━━ GIVEN DATA

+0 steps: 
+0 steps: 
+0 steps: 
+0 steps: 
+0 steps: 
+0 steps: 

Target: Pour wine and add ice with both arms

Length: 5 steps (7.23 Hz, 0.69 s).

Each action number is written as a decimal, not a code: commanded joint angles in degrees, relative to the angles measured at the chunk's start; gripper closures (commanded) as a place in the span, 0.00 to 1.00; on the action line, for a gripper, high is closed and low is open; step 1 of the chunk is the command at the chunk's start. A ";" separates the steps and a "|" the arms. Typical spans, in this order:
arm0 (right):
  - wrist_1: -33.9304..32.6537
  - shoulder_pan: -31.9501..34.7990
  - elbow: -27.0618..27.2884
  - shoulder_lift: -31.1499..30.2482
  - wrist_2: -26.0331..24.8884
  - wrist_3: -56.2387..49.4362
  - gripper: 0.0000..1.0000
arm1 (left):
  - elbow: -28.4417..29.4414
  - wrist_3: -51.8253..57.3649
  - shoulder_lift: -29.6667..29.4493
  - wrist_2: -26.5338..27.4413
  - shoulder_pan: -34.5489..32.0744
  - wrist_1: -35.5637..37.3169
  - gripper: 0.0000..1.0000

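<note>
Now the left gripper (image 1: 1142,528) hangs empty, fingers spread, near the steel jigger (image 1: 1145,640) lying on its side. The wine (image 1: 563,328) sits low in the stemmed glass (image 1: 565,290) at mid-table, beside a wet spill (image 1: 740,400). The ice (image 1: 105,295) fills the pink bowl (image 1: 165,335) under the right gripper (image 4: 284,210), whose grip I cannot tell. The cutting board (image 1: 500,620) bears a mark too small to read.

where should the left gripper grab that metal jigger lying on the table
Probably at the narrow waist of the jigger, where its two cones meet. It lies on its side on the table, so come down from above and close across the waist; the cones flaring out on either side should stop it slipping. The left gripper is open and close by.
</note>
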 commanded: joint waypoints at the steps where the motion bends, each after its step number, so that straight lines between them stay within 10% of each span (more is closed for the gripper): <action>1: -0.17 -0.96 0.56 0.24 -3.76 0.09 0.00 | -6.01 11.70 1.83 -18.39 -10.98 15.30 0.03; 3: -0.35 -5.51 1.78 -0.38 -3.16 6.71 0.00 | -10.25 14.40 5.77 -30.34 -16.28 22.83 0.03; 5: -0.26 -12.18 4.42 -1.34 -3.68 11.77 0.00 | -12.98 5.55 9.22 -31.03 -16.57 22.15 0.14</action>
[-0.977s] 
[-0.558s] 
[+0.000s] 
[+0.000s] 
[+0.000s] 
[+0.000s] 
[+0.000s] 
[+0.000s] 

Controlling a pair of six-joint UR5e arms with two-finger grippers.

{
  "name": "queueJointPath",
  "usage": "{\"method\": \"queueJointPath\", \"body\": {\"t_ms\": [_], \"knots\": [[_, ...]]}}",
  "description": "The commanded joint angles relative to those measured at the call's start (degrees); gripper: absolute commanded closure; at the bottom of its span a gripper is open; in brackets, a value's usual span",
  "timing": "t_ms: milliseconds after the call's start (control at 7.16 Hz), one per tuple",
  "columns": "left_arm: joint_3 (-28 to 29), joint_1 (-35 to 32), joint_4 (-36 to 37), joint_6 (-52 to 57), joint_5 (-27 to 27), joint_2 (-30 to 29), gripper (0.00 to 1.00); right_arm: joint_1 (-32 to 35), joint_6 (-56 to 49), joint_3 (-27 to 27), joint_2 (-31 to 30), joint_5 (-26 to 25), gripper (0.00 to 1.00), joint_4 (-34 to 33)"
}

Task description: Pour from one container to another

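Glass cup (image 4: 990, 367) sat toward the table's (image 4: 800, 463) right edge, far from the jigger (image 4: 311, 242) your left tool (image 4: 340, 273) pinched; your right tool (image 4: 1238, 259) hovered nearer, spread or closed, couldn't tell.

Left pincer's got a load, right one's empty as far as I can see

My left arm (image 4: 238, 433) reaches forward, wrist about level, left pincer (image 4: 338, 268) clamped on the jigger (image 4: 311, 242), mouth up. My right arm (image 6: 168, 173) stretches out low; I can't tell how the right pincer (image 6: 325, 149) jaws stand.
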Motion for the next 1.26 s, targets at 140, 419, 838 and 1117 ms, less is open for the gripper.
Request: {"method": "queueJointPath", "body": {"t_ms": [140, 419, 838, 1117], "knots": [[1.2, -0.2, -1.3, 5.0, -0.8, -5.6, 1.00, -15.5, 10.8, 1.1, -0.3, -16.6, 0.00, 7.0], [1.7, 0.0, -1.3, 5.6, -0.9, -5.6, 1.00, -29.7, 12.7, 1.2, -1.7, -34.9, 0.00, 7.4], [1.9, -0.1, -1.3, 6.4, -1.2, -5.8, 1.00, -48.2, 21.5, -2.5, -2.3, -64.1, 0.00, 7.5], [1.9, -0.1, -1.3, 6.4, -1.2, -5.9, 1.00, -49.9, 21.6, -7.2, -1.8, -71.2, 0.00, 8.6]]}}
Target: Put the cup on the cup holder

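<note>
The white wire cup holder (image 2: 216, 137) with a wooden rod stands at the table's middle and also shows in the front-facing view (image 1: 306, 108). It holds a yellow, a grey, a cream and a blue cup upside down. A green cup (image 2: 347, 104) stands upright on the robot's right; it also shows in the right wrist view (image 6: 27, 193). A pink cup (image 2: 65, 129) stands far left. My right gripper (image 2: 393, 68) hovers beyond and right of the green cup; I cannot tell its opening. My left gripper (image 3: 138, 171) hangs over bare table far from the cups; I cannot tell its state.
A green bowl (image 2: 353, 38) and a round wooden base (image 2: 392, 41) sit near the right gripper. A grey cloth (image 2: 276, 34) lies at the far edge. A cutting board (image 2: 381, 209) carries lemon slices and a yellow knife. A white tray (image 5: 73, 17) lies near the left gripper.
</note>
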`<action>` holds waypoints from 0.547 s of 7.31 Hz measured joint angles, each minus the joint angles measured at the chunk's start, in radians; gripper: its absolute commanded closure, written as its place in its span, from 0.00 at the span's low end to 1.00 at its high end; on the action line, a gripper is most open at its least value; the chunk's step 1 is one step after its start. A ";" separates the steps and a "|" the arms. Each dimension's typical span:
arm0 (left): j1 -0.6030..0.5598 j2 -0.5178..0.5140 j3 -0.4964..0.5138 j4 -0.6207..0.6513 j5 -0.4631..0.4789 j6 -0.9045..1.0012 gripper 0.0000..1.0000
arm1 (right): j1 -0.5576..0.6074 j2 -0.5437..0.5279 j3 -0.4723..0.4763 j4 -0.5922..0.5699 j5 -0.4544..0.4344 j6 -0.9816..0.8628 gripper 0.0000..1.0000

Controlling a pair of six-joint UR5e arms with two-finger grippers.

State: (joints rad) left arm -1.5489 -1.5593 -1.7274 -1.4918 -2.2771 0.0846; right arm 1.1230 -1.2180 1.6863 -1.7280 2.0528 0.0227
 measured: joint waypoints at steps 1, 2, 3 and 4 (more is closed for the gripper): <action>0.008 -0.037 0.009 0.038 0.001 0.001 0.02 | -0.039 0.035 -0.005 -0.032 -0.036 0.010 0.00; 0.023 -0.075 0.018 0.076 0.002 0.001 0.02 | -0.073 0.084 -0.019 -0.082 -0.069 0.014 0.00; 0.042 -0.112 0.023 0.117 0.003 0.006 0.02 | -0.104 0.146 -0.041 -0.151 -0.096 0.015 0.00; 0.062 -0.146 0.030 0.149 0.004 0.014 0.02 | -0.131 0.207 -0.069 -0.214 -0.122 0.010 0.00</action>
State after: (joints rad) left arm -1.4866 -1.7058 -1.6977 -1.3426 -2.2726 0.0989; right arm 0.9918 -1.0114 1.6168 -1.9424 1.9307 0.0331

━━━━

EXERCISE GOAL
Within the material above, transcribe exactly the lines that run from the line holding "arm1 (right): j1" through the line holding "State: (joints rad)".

RESULT BELOW
arm1 (right): j1 -0.5576..0.6074 j2 -0.5437..0.5279 j3 -0.4723..0.4763 j4 -0.5922..0.5699 j5 -0.4544..0.4344 j6 -0.9816..0.8628 gripper 0.0000..1.0000

Controlling a pair of six-joint UR5e arms with two-finger grippers.

State: (joints rad) left arm -1.5489 -1.5593 -1.7274 -1.4918 -2.2771 0.0846; right arm 1.1230 -1.2180 1.6863 -1.7280 2.0528 0.0227

The response to this exercise is finished.